Он ушел, и я иду вниз по широкой лестнице в освещенный ярким солнцем двор и подхожу к воротам, и с ужасом думаю — а вдруг солдаты уже не те ? или пришел их старшой ? Но они все на месте, ведь времени прошло, в общем, немного. "Ну что, говорят, была у кого надо ?" — "Была, была, отвечаю, спасибо вам, что пропустили".

На следующий день еду на свидание в Бутырскую тюрьму, около десяти утра. В трамвай влезть невозможно, вагоны до отказа набиты, толпа втискивается молча, жестоко, но я никак не в состоянии протиснуться и вскочить. Рядом со мной два солдата, оба бородатые, но не старые - они Тоже пока еще не влезли. Прошу их : "Товарищи, помогите мне влезть, а то я очень спешу". Они смеются:

 

- 27 -

"Все спешат, не ты одна!" — "Да мне на свидание, в тюрьму, там отец, а у меня пропуск пропадет". — "Вот ты бы так и сказала, это дело другое". Подходит опять трамвай, один из них подхватывает меня за талию, другой работает кулаками, и мы все трое вносимся будто по воздуху в трамвай. Дальше я опять прошу их помочь мне выйти, они охотно всех расталкивают, спускают меня на тротуар и навеки исчезают из моей жизни в дребезжащем вагоне.

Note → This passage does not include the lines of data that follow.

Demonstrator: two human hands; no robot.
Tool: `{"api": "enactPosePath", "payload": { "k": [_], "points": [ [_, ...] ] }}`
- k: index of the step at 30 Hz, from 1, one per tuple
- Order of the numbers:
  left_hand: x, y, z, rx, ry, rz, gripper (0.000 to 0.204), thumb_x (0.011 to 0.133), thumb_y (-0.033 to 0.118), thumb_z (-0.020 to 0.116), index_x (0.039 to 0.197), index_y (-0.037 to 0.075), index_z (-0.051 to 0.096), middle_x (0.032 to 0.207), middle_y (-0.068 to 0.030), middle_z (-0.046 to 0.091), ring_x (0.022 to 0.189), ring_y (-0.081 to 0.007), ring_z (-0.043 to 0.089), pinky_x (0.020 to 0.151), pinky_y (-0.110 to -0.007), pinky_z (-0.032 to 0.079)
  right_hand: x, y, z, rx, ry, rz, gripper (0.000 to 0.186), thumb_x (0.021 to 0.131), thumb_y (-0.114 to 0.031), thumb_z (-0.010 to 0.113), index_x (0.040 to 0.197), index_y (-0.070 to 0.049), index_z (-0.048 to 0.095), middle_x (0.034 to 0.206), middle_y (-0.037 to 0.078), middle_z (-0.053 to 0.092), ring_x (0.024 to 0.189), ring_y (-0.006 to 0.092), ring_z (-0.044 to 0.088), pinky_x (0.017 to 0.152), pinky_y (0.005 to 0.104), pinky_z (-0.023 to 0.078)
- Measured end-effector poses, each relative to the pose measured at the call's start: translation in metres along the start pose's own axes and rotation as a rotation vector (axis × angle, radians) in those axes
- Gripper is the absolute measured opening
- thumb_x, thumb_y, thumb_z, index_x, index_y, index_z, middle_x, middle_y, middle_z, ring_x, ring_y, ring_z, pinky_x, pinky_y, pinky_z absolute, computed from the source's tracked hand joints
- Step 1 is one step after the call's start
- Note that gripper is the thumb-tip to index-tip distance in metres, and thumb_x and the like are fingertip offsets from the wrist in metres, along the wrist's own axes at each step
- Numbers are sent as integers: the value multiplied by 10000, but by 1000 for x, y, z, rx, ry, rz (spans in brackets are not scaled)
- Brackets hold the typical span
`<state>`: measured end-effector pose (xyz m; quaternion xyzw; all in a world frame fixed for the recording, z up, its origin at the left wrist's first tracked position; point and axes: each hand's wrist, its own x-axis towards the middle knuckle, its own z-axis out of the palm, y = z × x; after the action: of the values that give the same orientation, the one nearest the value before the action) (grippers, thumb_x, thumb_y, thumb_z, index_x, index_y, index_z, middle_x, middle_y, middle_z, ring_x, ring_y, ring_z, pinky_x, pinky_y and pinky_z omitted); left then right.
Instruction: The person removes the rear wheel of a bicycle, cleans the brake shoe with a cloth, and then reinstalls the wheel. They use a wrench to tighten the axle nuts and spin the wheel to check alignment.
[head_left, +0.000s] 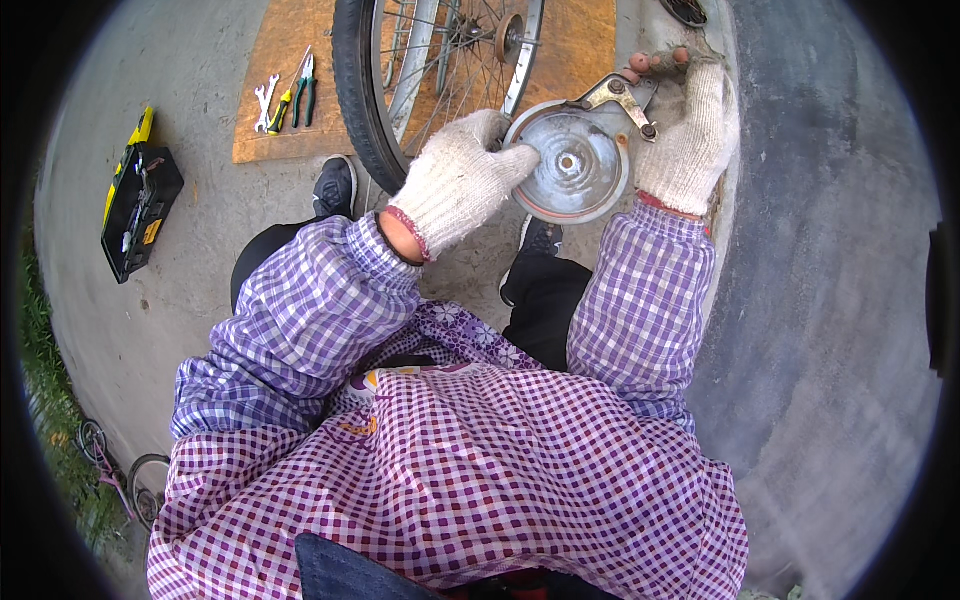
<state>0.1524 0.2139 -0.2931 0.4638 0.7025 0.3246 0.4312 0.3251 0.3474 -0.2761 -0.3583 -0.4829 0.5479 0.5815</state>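
Observation:
Between my hands is a bicycle drum brake [590, 170], a round grey metal disc with a rusty rim and a hub at its centre. A pale metal brake lever arm [618, 98] with bolts sticks out from its upper right edge. My left hand [465, 180], in a white knitted glove, grips the left edge with the thumb laid on the face. My right hand [690, 135], in a matching glove with bare fingertips, is curled around the lever side; its palm side is partly hidden. Just beyond my left hand stands a spoked bicycle wheel [358, 90] with a black tyre.
A wooden board [270, 110] lies on the concrete under the wheel. On it are wrenches [265, 102], a yellow screwdriver [281, 108] and green-handled pliers [305, 90]. An open black-and-yellow toolbox [140, 200] stands at the left. A dark grey raised surface [820, 260] runs along the right.

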Motion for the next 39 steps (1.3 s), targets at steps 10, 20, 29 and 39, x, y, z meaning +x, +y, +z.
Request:
{"api": "enactPosePath", "payload": {
  "k": [10, 20, 29, 39],
  "points": [
    [-1, -7, 9, -8, 5, -17, 603, 927, 416, 652, 1274, -77, 651, 1059, -249, 719, 956, -323, 734, 844, -428, 569, -6, 12, -11, 70, -48, -5, 408, 1051, -358, 643, 1166, 32, 611, 970, 216, 722, 887, 266, 739, 806, 353, 632],
    [-1, 29, -31, -203, -170, -189, 547, 998, 329, 650, 1342, -94, 611, 813, -53, 655, 620, -94, 587, 558, -282, 474, 9, -32, 23, 3, -34, 63, 407, 1057, -359, 639, 1201, 21, 614, 1006, 198, 730, 900, 255, 737, 805, 354, 609],
    [-8, 32, -42, -451, -221, -304, 534, 1035, 278, 638, 1401, -102, 559, 742, -14, 605, 556, -71, 543, 482, -250, 437, 3, -38, 34, -76, 34, 122, 562, 1042, -461, 633, 1353, 4, 576, 1269, 180, 637, 1172, 272, 654, 933, 442, 554],
    [-8, 32, -51, -582, -193, -350, 394, 1050, 265, 602, 1286, -49, 621, 725, 9, 593, 539, -52, 509, 461, -242, 412, -11, -17, 18, -96, -187, 510, 728, 1050, -591, 558, 1460, 9, 540, 1320, 154, 648, 1169, 227, 644, 982, 390, 525]
  ]
}}
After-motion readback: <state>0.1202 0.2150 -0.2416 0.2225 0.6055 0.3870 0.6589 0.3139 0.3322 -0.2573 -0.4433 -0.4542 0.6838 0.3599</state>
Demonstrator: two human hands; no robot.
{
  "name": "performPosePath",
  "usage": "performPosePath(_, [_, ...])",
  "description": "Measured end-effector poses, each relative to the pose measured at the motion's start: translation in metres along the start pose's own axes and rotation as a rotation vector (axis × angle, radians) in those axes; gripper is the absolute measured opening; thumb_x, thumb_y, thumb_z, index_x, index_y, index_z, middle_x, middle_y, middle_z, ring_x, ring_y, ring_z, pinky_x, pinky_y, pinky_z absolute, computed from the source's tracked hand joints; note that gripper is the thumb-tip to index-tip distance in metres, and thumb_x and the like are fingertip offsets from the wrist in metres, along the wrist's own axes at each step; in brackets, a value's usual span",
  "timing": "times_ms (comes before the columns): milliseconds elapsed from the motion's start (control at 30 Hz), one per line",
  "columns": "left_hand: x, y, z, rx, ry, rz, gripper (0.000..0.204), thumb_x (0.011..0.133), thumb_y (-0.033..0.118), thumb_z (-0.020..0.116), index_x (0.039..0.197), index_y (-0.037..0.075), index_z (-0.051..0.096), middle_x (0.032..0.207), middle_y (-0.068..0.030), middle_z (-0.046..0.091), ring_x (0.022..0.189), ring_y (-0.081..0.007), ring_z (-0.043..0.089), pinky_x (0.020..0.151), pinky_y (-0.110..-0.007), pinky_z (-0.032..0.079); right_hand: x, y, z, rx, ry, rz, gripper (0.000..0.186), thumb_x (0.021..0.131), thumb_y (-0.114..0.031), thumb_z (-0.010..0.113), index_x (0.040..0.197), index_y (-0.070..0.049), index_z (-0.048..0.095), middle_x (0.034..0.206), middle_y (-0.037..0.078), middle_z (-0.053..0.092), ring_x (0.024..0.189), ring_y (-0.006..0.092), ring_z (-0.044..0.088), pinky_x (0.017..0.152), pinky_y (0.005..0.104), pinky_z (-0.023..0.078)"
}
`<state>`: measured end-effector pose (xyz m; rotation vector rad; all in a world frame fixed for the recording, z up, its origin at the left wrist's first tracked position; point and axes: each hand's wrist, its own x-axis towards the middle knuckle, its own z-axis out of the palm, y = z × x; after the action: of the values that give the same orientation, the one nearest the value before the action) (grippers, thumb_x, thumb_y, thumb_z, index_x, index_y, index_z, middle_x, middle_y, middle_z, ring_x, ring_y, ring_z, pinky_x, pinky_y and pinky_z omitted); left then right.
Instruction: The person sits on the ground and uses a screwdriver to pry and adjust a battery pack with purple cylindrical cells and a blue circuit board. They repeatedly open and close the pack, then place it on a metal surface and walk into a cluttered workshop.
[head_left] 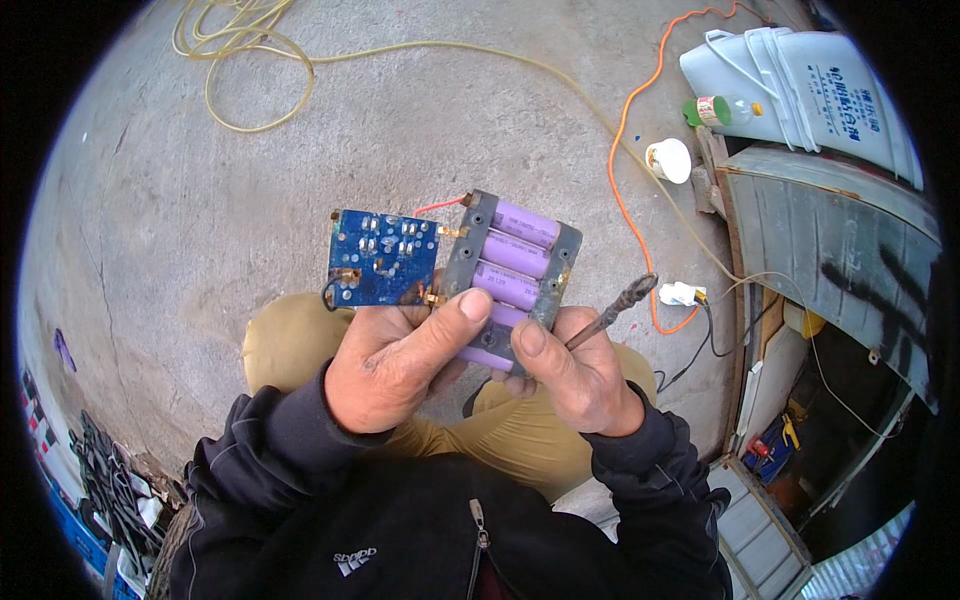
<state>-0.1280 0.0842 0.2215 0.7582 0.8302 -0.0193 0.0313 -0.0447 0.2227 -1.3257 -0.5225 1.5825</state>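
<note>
Between my hands is a battery pack [514,256], a row of several purple cylindrical cells set in dark grey end holders. A blue circuit board [385,262] hangs off its left side by metal tabs, and a red wire loops from the board to the pack's upper corner. My left hand [395,360] is closed on the pack, thumb pressed over a cell near the lower left. My right hand [575,370] grips the pack's lower right corner with its thumb. Tucked in that same hand is a thin dark rod-like tool [612,312] with a lumpy, blackened end, pointing up and right.
An orange cord [620,180] and a pale yellow hose [440,45] run over the concrete floor. On the right are a white power strip [683,293], a white cup [668,160], a green-labelled bottle [715,110], white buckets [800,85] and a metal cabinet [830,230]. Dark cables [115,480] lie lower left.
</note>
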Motion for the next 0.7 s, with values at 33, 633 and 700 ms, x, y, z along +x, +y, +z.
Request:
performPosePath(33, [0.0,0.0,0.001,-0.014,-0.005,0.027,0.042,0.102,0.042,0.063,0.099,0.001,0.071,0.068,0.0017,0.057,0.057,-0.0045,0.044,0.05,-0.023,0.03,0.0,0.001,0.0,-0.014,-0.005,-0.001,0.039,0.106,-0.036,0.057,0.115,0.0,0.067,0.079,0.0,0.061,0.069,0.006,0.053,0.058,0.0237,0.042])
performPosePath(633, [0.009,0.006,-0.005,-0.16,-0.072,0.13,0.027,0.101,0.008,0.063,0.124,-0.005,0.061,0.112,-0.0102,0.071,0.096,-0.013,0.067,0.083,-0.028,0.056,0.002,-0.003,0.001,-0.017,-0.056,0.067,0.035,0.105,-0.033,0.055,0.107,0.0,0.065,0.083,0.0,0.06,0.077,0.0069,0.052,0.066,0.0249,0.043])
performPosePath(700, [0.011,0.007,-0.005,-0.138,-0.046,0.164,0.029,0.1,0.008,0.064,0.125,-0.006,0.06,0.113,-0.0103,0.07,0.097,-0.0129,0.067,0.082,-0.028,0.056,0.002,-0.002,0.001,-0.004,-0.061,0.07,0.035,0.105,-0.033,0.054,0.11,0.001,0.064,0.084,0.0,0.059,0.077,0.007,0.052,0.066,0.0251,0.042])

Впервые в жизни - зловещая тюремная тишина, позвякиванье ключей, где-то недалеко от приемной — звякнут, а потом опять полная тишина. Впервые в жизни переступаю тюремный порог. Сперва свидание идет через решетку. Я совсем теряюсь, говорю то слишком громко, то слишком тихо; через четверть часа румяный молодой тюремщик объявляет, что свидание кончено выхожу назад в проходную (это слово я тогда, конечно, не знала, это уж из последующего опыта... чуть ли не тридцать лет спустя, в той же Бутырке!), дежурный говорит мне неожиданно : "Подождите". Моментальная паника - неужели не выпустят? Молча стою, жду. Через несколько минут он снова вынимает ключи, отворяет дверь в помещение, где я только что была, — стоят два стула посередине, на одном из них сидит и ждет отец. Я до того поражена, что буквально немею; дежурный уходит, ключ щелкает. Мы сидим вдвоем с отцом, и свидание длится около часа; отец одет как обычно, очень чисто выбрит; лицо, однако, напряженное, но он и смеется и шутит. Что говорит ? -Только все незначительное: расспросы, ответы... Как ты? Как живешь? Где сестра? Наконец спрашиваю : "Это что же, у всех такие свидания?" Отец смеется : "Что ты, что ты! Это уж дело рук Елены Исаакиевны, деньги ведь сейчас всем нужны. Ну, а этот товарищ с ключами - он ведь сормовский рабочий".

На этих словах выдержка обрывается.